=== WHAT TO WORK ON ===
Your answer should consist only of the lines below from the one with "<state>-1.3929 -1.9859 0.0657" through the one with "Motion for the", copied exactly.

Source data:
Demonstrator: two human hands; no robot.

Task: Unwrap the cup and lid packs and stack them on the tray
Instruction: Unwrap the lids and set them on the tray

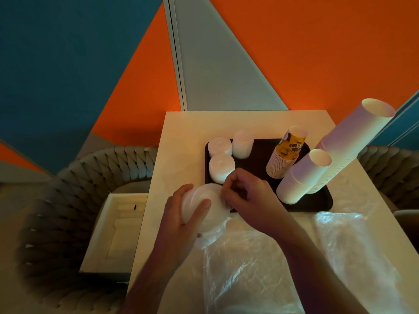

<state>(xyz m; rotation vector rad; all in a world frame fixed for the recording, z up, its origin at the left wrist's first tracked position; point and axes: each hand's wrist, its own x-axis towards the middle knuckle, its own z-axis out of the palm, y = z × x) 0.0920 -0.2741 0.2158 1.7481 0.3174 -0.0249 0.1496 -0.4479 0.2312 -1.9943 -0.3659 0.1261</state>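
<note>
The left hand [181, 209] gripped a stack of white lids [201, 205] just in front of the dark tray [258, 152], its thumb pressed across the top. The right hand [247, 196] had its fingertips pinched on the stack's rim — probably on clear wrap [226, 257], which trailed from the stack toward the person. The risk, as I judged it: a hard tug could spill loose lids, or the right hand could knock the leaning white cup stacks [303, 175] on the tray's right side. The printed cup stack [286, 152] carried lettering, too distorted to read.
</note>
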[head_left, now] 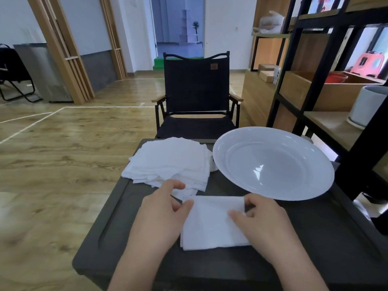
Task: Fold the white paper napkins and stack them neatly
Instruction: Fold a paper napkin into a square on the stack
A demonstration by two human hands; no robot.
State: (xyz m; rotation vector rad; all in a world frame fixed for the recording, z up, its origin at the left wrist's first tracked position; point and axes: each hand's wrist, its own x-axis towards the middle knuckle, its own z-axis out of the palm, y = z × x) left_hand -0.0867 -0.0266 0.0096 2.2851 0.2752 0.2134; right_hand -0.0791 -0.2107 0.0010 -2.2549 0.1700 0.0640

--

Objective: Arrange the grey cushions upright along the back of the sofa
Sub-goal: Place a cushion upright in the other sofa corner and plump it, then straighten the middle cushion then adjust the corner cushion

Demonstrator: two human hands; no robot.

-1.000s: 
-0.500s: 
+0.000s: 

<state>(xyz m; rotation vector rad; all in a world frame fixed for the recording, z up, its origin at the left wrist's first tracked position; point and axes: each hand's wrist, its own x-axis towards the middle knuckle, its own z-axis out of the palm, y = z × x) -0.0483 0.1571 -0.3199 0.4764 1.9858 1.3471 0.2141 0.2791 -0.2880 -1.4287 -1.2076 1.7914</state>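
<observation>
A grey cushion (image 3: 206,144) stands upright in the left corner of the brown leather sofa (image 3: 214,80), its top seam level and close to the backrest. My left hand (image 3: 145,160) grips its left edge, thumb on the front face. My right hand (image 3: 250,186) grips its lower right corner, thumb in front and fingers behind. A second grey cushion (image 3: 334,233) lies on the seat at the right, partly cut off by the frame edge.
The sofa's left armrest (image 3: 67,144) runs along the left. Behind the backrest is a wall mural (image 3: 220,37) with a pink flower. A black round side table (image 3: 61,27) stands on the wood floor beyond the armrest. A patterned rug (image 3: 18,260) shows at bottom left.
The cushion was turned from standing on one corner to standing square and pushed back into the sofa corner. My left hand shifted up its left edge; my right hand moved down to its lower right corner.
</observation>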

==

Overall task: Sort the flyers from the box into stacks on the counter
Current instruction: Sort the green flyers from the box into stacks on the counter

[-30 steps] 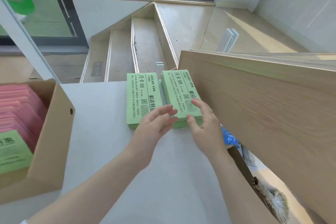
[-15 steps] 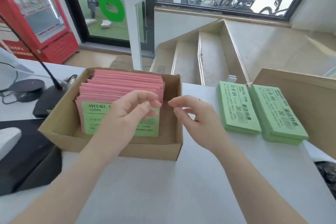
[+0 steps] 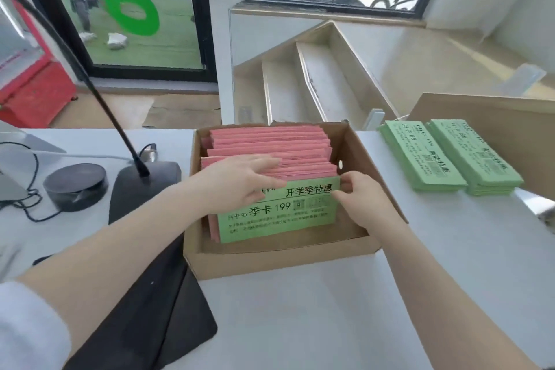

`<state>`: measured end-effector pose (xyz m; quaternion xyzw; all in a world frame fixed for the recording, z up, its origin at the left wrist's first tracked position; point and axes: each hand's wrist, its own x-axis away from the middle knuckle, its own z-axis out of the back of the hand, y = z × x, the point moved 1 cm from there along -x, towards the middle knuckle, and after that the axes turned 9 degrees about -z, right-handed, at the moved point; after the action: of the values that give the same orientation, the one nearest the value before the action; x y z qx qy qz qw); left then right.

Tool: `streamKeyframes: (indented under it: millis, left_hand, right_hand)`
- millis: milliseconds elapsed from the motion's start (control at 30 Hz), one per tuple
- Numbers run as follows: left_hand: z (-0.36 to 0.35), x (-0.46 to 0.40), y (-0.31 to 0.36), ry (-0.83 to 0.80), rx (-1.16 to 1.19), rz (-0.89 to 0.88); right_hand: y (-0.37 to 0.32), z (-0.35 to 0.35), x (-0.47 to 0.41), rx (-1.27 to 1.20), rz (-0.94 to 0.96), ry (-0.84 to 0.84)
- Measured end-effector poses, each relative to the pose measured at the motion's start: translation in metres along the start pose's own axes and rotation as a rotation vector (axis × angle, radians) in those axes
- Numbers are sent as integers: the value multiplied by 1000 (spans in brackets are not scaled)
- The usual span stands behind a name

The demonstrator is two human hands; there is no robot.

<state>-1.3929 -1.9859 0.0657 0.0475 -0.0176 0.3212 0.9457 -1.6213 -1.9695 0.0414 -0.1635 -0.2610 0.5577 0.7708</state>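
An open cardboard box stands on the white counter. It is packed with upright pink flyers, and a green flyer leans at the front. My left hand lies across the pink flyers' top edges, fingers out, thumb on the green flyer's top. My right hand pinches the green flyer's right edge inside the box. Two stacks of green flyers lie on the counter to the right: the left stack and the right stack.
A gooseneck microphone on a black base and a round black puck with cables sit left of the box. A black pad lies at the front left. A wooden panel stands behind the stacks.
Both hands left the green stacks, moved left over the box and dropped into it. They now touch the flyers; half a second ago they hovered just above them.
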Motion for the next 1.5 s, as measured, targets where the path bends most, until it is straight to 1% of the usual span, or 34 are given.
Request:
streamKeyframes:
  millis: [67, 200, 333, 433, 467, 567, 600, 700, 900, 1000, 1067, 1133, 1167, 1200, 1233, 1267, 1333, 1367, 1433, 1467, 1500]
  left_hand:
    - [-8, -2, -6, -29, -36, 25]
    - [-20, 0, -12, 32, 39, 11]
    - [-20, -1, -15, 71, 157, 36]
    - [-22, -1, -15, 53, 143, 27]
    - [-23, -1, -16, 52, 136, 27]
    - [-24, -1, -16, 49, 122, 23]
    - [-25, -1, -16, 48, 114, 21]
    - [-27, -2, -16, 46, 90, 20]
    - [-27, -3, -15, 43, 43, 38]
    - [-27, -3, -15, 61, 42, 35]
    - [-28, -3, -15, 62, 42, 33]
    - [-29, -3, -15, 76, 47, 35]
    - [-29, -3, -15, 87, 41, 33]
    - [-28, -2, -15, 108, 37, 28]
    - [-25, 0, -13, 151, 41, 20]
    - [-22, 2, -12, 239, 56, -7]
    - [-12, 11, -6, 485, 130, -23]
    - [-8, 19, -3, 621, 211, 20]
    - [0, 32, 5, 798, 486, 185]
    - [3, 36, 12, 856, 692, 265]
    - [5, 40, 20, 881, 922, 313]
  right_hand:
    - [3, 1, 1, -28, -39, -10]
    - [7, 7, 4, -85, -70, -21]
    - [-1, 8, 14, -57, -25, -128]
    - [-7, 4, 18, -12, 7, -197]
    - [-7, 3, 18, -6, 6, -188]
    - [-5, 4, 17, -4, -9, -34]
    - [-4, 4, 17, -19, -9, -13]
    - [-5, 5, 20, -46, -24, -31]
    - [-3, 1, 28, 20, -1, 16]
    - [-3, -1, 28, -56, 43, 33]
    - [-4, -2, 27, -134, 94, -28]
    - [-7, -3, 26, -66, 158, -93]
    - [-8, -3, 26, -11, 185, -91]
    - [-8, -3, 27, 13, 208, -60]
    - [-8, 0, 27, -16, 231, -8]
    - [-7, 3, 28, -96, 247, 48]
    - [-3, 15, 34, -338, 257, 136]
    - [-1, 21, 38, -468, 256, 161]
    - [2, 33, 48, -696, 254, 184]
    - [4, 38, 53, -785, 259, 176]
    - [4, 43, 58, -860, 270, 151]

=== ANSWER BOX ===
<state>-1.3929 -1.9859 0.0657 0.0475 -0.0176 0.3212 0.9457 -1.6213 -1.9695 0.0414 -0.1635 -0.2610 0.5577 0.7708</state>
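An open cardboard box stands on the white counter. It is packed with upright pink flyers, and a green flyer leans at the front. My left hand lies across the pink flyers' top edges, fingers out, thumb on the green flyer's top. My right hand pinches the green flyer's right edge inside the box. Two stacks of green flyers lie on the counter to the right: the left stack and the right stack.
A gooseneck microphone on a black base and a round black puck with cables sit left of the box. A black pad lies at the front left. A wooden panel stands behind the stacks.
Both hands left the green stacks, moved left over the box and dropped into it. They now touch the flyers; half a second ago they hovered just above them.
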Motion for the next 1.5 s, as measured, targets where the path bends most, until it is straight to 1% of the usual span, or 34 are given.

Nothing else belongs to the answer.